A Conversation With Riley Lewis

On Day 4 of SolidWorks World, SolidWorks CEO Bertrand Sicot announced that they had shipped the millionth educational license of SolidWorks. The CAD press likes to make a noise of how the CAD vendors give away their software to schools to make their install base look big. The conversation you are about to read will show you that there is something far more important going on here. During his speech Bertrand pointed to Riley Lewis, a 13 year old boy sitting in the front row and spoke about the amazing stuff he was doing with SolidWorks.
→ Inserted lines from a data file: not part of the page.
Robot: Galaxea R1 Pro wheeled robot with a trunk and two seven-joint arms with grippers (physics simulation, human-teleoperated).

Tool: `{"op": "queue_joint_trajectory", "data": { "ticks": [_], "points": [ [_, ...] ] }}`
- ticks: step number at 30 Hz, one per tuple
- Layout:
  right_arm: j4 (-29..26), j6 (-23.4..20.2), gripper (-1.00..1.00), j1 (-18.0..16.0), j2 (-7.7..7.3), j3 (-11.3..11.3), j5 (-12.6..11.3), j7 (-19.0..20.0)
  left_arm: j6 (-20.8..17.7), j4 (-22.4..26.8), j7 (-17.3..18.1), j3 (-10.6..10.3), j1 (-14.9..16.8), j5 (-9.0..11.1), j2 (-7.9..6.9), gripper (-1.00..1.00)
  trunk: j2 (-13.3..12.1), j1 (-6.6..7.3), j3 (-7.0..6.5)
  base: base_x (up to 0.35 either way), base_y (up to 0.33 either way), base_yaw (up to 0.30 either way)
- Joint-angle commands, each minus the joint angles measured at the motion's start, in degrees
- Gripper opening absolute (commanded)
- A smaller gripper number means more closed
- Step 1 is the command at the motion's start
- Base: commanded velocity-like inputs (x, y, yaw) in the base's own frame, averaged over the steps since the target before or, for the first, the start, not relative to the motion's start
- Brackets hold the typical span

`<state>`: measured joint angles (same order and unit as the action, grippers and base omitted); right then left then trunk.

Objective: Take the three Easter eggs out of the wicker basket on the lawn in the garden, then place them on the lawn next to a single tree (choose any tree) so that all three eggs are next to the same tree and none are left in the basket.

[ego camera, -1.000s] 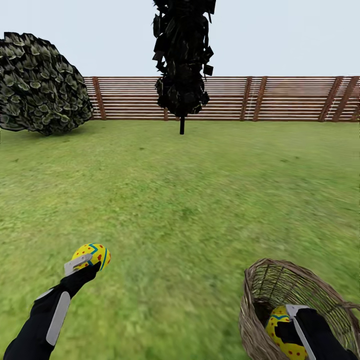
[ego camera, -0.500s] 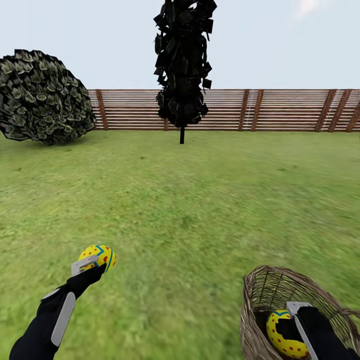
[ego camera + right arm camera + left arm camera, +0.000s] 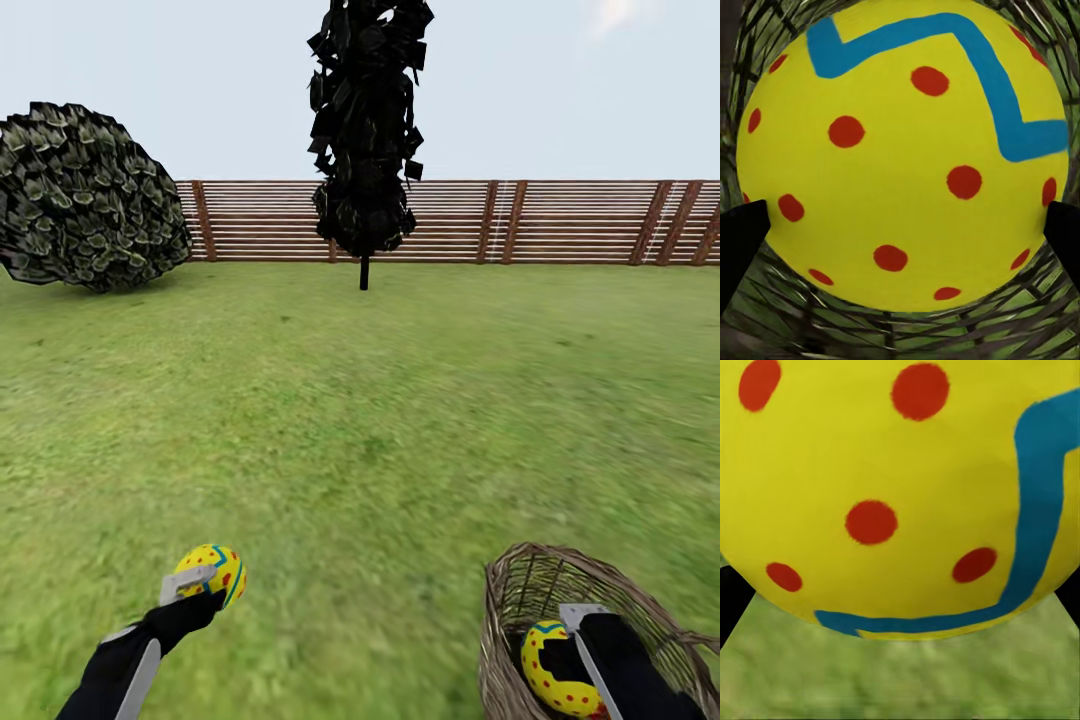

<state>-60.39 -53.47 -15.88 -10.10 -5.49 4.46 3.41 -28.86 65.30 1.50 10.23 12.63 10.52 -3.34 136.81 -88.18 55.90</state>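
Eggs come first: one yellow Easter egg with red dots and a blue zigzag sits clamped in the left gripper, held clear above the lawn at the lower left of the head view. In the left wrist view this egg looms close between the two dark fingers, with grass below it. A second egg lies inside the wicker basket at the lower right, and the right gripper reaches down into the basket and closes on that egg. The right wrist view shows it pinched between the dark fingertips, with the open weave of the basket all around. A bit of red shows at the basket's bottom beside this egg, too small to tell what it is. The basket stands on the grass, well apart from the left gripper. Farther off across the lawn, a narrow dark cypress rises before a brown slatted fence, and a rounded bush sits at the far left.
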Motion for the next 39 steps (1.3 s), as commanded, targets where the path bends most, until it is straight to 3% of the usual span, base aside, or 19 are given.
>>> {"op": "queue_joint_trajectory", "data": {
  "ticks": [1,5,7,11,18,25,29,39],
  "points": [
    [0.05,-0.24,-1.00,-0.03,0.43,0.44,0.53,0.37,-2.66,0.09,0.17,0.13,-1.03,-0.90,-0.03,-1.00,-0.39,0.24,-0.13,0.000,0.000,0.000],
    [0.21,-0.42,-1.00,-0.03,1.54,0.57,1.05,0.37,-16.23,-1.73,0.17,0.14,-1.55,-1.75,0.05,-1.00,-2.00,1.12,-0.85,0.000,0.000,0.000],
    [0.35,-0.55,-1.00,-0.03,1.56,0.57,1.07,0.37,-19.01,-2.84,0.17,0.14,-1.56,-1.93,-0.05,-1.00,-2.80,1.56,-1.21,0.000,0.000,0.000],
    [0.45,-0.44,-1.00,-0.03,1.49,0.50,1.16,0.29,-19.79,-3.00,0.17,0.31,-1.56,-1.94,-0.34,-1.00,-4.40,2.43,-1.93,0.000,0.000,0.000],
    [0.44,-0.43,-1.00,-0.03,1.58,0.56,1.17,0.22,-25.27,1.14,0.17,0.09,-1.56,-1.93,-0.44,-1.00,-7.21,3.97,-3.19,0.000,0.000,0.000],
    [0.44,-0.41,-1.00,-0.03,1.24,0.42,1.20,0.11,-26.19,1.33,0.11,-0.08,-1.56,-2.12,-0.37,-1.00,-10.02,5.51,-4.44,0.000,0.000,0.000],
    [0.45,-0.41,-1.00,-0.03,1.22,0.40,1.19,0.11,-26.33,1.30,0.08,0.17,-1.56,-3.47,-0.36,-1.00,-11.62,6.39,-5.16,-0.010,0.000,0.000],
    [0.44,-0.33,-1.00,-0.03,1.41,0.45,1.17,0.03,-26.16,1.16,0.17,0.05,-1.56,-3.46,-0.14,-1.00,-15.63,8.58,-6.96,-0.157,0.000,0.000]
  ]
}}
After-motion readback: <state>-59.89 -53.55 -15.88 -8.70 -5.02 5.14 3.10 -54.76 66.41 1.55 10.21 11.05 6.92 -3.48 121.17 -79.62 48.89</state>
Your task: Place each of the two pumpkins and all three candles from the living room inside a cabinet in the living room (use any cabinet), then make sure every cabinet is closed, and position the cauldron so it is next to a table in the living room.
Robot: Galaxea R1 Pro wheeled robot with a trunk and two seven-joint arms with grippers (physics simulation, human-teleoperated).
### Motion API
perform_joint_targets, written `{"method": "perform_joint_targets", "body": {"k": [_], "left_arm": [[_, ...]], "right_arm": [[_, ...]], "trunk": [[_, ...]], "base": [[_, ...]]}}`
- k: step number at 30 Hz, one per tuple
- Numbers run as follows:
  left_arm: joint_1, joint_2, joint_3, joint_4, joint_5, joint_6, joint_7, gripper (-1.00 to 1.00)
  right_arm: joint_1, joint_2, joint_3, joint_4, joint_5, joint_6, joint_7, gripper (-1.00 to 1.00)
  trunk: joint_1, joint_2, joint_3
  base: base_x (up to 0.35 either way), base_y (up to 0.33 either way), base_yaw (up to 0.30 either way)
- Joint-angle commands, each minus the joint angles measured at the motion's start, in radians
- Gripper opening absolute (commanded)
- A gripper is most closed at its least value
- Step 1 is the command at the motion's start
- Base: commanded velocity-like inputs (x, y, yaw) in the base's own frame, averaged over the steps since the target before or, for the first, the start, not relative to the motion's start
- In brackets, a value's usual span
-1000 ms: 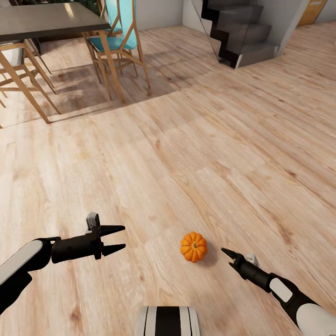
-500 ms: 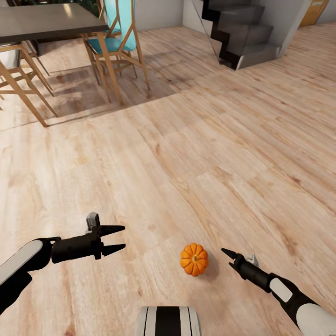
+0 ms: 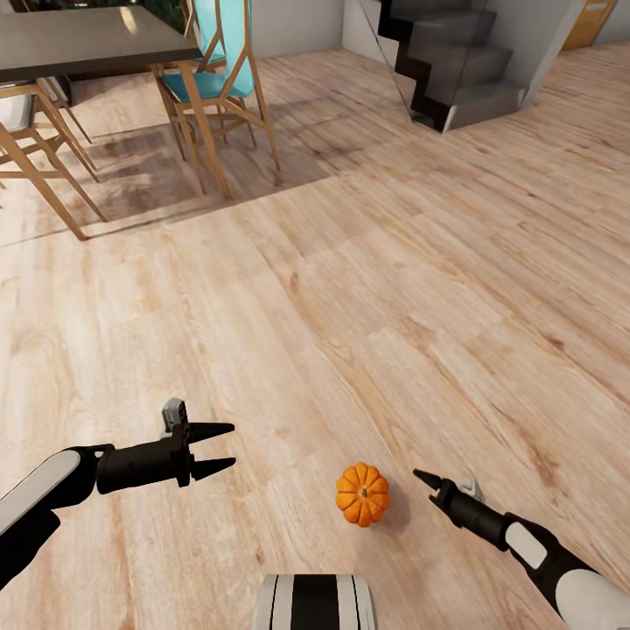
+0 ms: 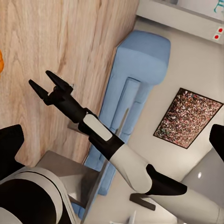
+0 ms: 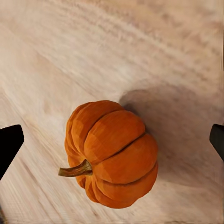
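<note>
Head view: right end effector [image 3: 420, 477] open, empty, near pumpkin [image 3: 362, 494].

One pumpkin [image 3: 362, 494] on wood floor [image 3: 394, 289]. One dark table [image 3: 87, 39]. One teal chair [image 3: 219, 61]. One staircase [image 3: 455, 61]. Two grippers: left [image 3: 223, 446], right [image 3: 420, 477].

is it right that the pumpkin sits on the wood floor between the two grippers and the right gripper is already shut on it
Not quite. The pumpkin does sit on the wood floor between the left gripper and the right gripper, but the right gripper is open and apart from it; the right wrist view shows its fingertips wide on either side.
</note>
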Motion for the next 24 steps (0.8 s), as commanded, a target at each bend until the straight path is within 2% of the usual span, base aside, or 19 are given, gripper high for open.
{"method": "perform_joint_targets", "body": {"k": [1, 5, 24], "left_arm": [[-0.001, 0.001, -0.002, 0.001, -0.008, 0.000, -0.011, 1.00], [-0.001, 0.001, -0.001, 0.001, -0.008, 0.000, -0.011, 1.00], [-0.001, 0.001, -0.001, -0.001, -0.008, 0.000, -0.011, 1.00]], "right_arm": [[0.000, -0.001, 0.005, -0.001, 0.007, 0.006, 0.003, 1.00], [0.000, 0.000, 0.005, 0.002, 0.039, -0.003, 0.005, 1.00], [0.000, -0.002, 0.010, -0.007, 0.054, 0.012, 0.016, 1.00]], "trunk": [[0.000, 0.000, -0.001], [0.000, 0.000, -0.004], [0.009, -0.005, -0.078]], "base": [[0.003, 0.000, 0.000], [0.001, 0.000, 0.000], [0.000, 0.000, 0.000]]}}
Later I caught up with Riley and spent some time with him. This is how our conversation went.

Deelip: When did you start using SolidWorks?

Riley: I started using SolidWorks when I was eleven. I was in sixth grade and doing a project for a competition.

Deelip: Did you use something else before SolidWorks?

Riley: Yes. I used Google SketchUp. But it was really kind of a wooden interface for what I was doing.

Deelip: So what did you not like about it?

Riley: It didn’t have materials definitions and accurate physics. So I really couldn’t use it to simulate my designs.

Deelip: What made you choose SolidWorks and not something else?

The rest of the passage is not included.